EXERCISE INSTRUCTIONS: Could you repeat every line below exactly, skipping the images?

MATERIAL PROVIDED:

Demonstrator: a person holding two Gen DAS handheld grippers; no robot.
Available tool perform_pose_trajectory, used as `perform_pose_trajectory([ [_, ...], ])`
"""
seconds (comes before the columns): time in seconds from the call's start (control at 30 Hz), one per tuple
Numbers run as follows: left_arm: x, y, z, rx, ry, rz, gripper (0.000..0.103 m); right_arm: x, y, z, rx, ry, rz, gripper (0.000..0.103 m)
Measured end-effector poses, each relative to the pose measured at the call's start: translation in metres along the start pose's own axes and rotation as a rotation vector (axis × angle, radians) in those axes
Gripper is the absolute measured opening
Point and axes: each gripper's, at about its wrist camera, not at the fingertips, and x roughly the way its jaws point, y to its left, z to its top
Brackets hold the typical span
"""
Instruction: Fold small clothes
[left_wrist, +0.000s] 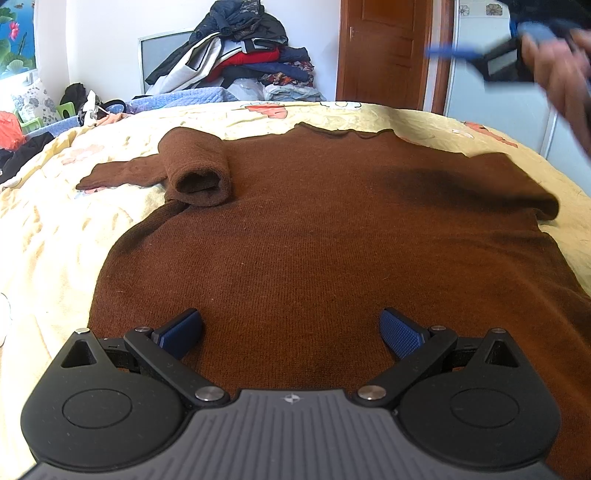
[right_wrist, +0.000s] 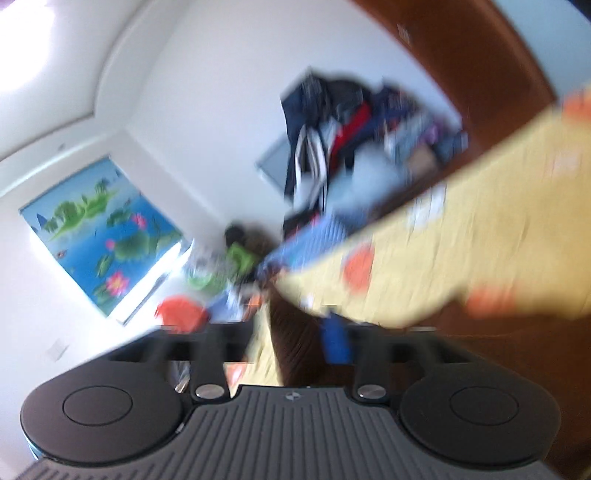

EXERCISE RESPONSE:
Demonstrator: a person holding two Gen DAS handheld grippers; no robot.
Available tool perform_pose_trajectory, used as `perform_pose_trajectory([ [_, ...], ])`
"""
seconds (comes before the columns): time in seconds from the call's start (control at 30 Hz), one per tuple
Numbers run as follows: left_arm: x, y, z, rx, ry, rz, gripper (0.000..0.103 m); right_arm: x, y, z, rx, ry, rz, gripper (0.000..0.103 m)
Measured end-effector poses, each relative to the pose measured at the call's start: translation in metres along the start pose's own axes and rotation as a rotation vector (axis × angle, radians) in those axes
Gripper is the absolute measured opening
Point and axes: each gripper's, at about its wrist camera, not at the fingertips, and x roughly the way its jaws point, y to its left, z to its top
Brackets hold the typical span
"""
Instruction: Fold small clothes
[left_wrist, +0.000s] 
[right_wrist, +0.000s] 

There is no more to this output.